PROBLEM: Reproduce the lines of the material exactly, excluding every image.

Segment Open

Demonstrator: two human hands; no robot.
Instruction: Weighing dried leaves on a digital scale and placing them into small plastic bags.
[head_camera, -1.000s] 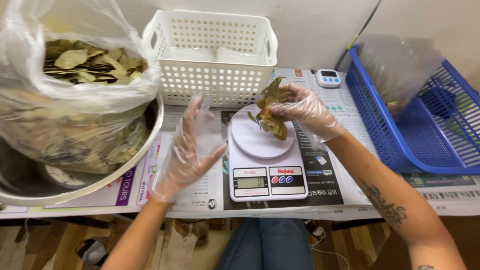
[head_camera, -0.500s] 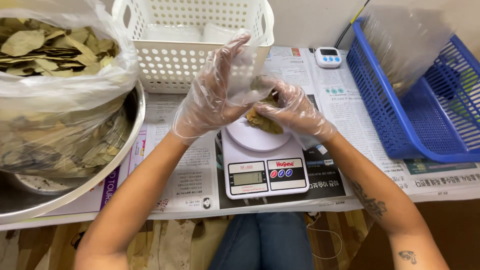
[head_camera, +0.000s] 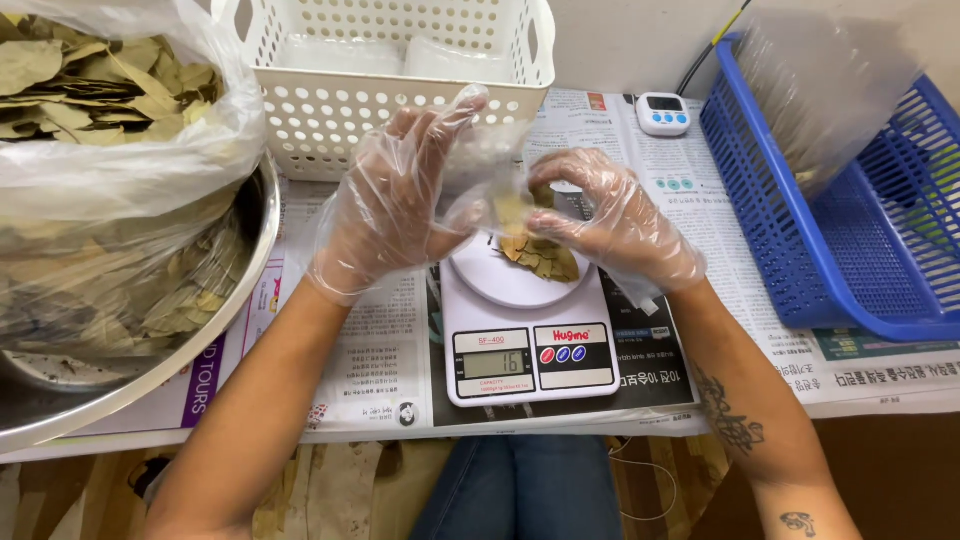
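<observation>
Both hands gloved in thin clear plastic, raised over the scale (head_camera: 528, 330). Left hand (head_camera: 400, 205) holds a small clear bag (head_camera: 485, 165), fingers (head_camera: 440, 125) spread upward along its side, thumb pressing from the front; grasp is loose but closed on the bag. Right hand (head_camera: 615, 225) curls at the bag's mouth, fingertips pinched on dried leaves (head_camera: 540, 255); exact grip partly blurred by glove and bag. The leaves hang from the right fingers down to the white round scale plate, lower ones resting on it, upper ones seemingly inside the bag between the two hands. Scale sits on newspaper (head_camera: 385, 350) covering the desk, display lit. Left of the hands, a metal bowl (head_camera: 215, 320) carries a big plastic sack of leaves (head_camera: 110, 110). Behind the hands, a white basket (head_camera: 385, 75) with clear packs inside. Right, a blue basket (head_camera: 800, 230) with a plastic bag in it. A small white timer (head_camera: 664, 113) lies near the blue basket.
</observation>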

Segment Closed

TASK SOLUTION:
Demonstrator: two human hands; no robot.
Instruction: Weighing dried leaves on a digital scale and placing them into small plastic bags.
[head_camera, -1.000s] 
[head_camera, -0.500s] 
[head_camera, +0.000s] 
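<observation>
Both hands gloved in thin clear plastic, raised over the scale (head_camera: 528, 330). Left hand (head_camera: 400, 205) holds a small clear bag (head_camera: 485, 165), fingers (head_camera: 440, 125) spread upward along its side, thumb pressing from the front; grasp is loose but closed on the bag. Right hand (head_camera: 615, 225) curls at the bag's mouth, fingertips pinched on dried leaves (head_camera: 540, 255); exact grip partly blurred by glove and bag. The leaves hang from the right fingers down to the white round scale plate, lower ones resting on it, upper ones seemingly inside the bag between the two hands. Scale sits on newspaper (head_camera: 385, 350) covering the desk, display lit. Left of the hands, a metal bowl (head_camera: 215, 320) carries a big plastic sack of leaves (head_camera: 110, 110). Behind the hands, a white basket (head_camera: 385, 75) with clear packs inside. Right, a blue basket (head_camera: 800, 230) with a plastic bag in it. A small white timer (head_camera: 664, 113) lies near the blue basket.
</observation>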

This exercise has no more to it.